• TASK PROMPT
Give, as a bare number, the count of lines below that contain "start".

• DATA SECTION
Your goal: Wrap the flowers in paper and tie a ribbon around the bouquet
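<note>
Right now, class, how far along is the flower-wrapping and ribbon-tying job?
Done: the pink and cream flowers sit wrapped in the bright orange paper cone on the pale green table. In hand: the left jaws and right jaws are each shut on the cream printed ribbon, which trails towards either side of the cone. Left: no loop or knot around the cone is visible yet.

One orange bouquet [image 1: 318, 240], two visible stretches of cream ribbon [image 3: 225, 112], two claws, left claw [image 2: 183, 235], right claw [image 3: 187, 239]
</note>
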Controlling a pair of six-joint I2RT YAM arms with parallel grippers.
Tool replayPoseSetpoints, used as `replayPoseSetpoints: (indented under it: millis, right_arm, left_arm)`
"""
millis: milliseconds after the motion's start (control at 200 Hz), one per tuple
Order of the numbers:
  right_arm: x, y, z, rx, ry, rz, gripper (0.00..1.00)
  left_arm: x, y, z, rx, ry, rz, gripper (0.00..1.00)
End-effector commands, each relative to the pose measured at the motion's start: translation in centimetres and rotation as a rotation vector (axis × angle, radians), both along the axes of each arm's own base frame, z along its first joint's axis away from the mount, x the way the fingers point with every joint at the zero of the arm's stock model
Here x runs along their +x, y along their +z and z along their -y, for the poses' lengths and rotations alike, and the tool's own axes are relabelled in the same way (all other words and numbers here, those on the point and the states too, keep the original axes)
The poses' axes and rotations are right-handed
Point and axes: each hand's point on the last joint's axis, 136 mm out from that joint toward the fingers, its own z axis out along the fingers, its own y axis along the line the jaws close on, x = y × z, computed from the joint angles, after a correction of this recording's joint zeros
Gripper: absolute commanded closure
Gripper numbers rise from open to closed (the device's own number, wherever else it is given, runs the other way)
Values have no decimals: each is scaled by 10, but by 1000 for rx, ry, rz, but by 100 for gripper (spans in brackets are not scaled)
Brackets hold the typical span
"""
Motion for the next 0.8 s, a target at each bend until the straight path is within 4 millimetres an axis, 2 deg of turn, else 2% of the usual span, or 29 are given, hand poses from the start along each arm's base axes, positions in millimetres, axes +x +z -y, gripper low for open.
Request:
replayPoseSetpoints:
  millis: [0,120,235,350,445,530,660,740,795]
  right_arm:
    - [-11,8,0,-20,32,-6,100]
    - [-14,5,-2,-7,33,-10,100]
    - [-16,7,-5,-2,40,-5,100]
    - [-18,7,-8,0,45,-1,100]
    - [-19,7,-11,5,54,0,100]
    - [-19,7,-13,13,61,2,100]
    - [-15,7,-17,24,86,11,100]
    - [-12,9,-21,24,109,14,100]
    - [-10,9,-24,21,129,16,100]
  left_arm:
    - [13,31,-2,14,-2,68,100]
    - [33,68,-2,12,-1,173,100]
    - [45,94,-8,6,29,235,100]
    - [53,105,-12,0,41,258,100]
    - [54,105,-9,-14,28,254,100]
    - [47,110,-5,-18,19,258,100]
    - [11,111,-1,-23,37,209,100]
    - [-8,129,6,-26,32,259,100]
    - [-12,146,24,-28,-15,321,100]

• WRITTEN ANSWER
3